The opening sequence—in which Agnew and his partner, Kal Penn’s Detective Fontanelle White, have to improvise a wire using a baby monitor—could play strictly as a bit of larger-than-life goofiness, but again there’s a bit more going on. White’s subsequent offer to just shoot people instead of tase them is played as a real, albeit slightly heightened moment; this side character is allowed to have frustrations and wants that are there to do a bit more than support Agnew’s story. Part of that comes in casting Kal Penn, who previously worked with David Shore on House, as he’s an actor with more presence than the role of White requires in this first episode. But there are similar moments elsewhere, as when Holly points out the éclairs Chamberlain brought in are the same as the ones Agnew brought in the day before. Funkhauser’s response is quirky, yes, but there’s an emotional reality to Holly’s defense that feels like an unexplored thread. This early on in a show’s life, the suggestion of more ideas waiting to be discovered is the big thing I’m looking for. Now Battle Creek has to prove it’s up to the task of developing those ideas.

Stray observations:

Welcome to our coverage of Battle Creek. If I had to cover one Vince Gilligan-created show starring a much-loved comedy actor taking on a more serious role, well … this is certainly one of them! Okay, that bit of business aside, I’m legitimately intrigued to see how this show plays out and what David Shore and company can do within the CBS procedural framework, an arena in which Person Of Interest and Elementary have already had plenty of success. As Erik mentioned in his pre-air review, CBS sent out all 13 of this season’s episodes to critics, so hopefully the reviews will post as soon as the episodes air. However, I’m not going to be watching ahead as I write these reviews, just to ensure I give the most honest possible appraisal of the show as it develops.
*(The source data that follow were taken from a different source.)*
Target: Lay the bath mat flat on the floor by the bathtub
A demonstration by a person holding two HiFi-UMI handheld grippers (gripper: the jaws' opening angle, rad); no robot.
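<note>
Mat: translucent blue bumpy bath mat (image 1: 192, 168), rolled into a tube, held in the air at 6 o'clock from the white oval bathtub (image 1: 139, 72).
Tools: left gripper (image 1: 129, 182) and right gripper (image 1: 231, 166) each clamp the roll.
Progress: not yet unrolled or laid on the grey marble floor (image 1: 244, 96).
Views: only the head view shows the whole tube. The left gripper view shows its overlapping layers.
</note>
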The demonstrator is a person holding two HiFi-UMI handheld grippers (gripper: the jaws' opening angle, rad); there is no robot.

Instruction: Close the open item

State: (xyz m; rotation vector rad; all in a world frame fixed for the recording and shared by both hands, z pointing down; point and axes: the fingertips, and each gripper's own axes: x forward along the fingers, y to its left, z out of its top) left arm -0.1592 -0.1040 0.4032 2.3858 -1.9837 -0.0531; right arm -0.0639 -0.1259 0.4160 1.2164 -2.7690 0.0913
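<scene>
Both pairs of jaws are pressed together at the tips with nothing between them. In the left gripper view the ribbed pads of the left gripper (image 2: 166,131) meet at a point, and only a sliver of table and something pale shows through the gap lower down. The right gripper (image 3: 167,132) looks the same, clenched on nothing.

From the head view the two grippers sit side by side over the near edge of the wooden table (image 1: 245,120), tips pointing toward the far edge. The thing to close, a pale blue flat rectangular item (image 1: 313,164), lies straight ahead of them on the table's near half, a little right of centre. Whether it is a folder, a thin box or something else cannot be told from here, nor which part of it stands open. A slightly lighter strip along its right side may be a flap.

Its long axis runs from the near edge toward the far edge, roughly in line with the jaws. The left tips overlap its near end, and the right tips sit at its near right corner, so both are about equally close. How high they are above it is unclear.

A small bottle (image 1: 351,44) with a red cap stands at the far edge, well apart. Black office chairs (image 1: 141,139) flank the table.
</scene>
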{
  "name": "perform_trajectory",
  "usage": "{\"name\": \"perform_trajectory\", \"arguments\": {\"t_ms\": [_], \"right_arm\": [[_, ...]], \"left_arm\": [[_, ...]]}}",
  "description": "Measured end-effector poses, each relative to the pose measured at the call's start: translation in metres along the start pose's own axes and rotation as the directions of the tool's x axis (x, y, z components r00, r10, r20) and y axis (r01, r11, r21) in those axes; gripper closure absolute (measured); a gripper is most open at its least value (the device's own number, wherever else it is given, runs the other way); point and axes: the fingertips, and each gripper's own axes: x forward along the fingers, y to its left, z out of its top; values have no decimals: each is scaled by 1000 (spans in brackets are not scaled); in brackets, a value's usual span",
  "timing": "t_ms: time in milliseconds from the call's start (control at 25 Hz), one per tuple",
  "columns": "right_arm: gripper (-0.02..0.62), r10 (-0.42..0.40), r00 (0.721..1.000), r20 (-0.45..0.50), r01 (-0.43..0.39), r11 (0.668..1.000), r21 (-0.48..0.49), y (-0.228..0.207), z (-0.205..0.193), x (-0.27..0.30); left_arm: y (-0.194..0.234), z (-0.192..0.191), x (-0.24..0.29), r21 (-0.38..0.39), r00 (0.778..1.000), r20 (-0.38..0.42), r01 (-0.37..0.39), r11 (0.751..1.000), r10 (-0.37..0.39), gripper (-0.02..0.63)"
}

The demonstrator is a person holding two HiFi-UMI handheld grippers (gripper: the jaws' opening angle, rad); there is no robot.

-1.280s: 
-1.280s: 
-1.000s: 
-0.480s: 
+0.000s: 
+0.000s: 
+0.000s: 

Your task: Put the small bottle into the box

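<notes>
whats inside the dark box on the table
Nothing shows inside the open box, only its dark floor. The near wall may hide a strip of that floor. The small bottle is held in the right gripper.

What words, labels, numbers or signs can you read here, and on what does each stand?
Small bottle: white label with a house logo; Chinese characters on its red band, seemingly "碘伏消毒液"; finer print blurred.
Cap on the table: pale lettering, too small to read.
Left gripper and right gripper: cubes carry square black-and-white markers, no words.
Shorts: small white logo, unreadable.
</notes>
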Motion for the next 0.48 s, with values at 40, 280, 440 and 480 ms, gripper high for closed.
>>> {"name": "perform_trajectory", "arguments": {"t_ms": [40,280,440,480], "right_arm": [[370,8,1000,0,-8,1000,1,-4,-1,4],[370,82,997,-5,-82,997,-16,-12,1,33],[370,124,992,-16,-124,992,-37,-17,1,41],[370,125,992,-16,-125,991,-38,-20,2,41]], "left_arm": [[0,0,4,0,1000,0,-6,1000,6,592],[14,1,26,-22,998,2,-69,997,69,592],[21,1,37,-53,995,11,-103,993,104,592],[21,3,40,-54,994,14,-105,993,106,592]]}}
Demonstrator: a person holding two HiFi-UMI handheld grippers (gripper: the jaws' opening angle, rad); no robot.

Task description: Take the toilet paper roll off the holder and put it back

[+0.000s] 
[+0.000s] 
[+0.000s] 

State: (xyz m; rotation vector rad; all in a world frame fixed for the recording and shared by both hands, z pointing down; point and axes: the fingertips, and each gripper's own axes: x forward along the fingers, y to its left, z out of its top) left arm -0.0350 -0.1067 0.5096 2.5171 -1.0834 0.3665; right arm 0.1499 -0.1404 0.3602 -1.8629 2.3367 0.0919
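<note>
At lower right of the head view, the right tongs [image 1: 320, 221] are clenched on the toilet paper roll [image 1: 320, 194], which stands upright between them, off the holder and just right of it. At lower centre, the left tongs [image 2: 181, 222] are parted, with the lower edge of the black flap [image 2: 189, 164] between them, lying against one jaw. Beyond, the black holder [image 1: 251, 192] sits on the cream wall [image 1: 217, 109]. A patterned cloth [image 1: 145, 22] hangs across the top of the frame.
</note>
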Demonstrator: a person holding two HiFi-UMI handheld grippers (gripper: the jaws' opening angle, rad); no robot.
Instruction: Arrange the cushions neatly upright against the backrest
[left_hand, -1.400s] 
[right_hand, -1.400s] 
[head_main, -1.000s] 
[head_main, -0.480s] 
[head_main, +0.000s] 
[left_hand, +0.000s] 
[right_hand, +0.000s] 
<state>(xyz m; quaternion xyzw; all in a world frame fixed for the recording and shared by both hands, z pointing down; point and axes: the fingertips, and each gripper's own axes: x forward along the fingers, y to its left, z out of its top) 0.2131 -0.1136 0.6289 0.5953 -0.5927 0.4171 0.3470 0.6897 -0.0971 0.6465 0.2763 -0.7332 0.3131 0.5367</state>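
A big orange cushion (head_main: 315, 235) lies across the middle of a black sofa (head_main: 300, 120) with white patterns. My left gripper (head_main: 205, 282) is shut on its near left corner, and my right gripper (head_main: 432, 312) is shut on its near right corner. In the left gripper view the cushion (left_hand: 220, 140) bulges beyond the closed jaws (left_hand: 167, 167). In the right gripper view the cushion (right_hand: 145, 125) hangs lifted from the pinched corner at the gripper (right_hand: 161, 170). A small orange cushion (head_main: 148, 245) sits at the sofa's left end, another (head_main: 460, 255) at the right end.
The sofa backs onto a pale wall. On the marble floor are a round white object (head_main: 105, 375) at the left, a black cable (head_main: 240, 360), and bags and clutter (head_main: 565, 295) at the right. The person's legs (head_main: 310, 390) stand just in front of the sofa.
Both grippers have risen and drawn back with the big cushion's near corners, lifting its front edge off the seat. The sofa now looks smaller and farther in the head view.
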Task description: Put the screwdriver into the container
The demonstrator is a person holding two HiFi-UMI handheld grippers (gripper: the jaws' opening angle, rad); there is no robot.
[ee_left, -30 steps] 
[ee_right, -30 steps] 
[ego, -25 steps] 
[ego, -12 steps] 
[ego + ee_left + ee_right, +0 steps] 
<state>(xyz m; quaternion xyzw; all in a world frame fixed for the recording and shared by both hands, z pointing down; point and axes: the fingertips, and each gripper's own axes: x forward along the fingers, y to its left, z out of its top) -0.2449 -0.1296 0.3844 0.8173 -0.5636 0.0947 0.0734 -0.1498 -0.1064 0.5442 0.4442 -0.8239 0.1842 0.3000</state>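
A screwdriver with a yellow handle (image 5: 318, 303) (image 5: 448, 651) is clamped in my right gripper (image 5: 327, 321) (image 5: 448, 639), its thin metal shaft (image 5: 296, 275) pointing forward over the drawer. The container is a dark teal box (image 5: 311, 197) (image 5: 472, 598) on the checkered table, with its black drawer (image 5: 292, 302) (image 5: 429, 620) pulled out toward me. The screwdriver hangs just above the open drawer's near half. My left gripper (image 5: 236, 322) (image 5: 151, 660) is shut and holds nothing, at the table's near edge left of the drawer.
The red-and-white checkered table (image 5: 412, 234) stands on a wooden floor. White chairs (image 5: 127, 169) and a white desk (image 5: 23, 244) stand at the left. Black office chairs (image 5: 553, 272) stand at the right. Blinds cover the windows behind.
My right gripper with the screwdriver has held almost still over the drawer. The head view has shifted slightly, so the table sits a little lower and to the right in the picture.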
I realize I barely touched on the case of the week. As series premiere cases go, this one was actually pretty solid: Given how much else a show has to set up in its first episode, these mysteries are always a bit underdeveloped, and the affluent drug distributor felt particularly undercooked, but it did a solid job both of giving Agnew and Chamberlain some space to find a working relationship and of connecting back to the themes I discussed at the top of the review.

A lot of fun names here, but one I’m curious about is the fact that the grinding, realist detective’s first name is Russ, presumably short for Russell, and the ludicrously impressive wonder boy special agent’s last name is Chamberlain. The latter in particular feels distinctive enough for me to at least consider whether the basketball homage is not a coincidence. Still feels like kind of a stretch though, I’ll admit.

Out of curiosity, is it at all plausible that Chamberlain actually grew up in Monaco, by which I’m pretty sure he has to mean the European city-state? I suppose it’s conceivable his parents were Americans doing some kind of high-powered work over there, and he was educated in some kind of international school setting that would have left him without an accent. Just trying to work out if that’s best understood as a silly throwaway gag or a vaguely plausible bit of backstory.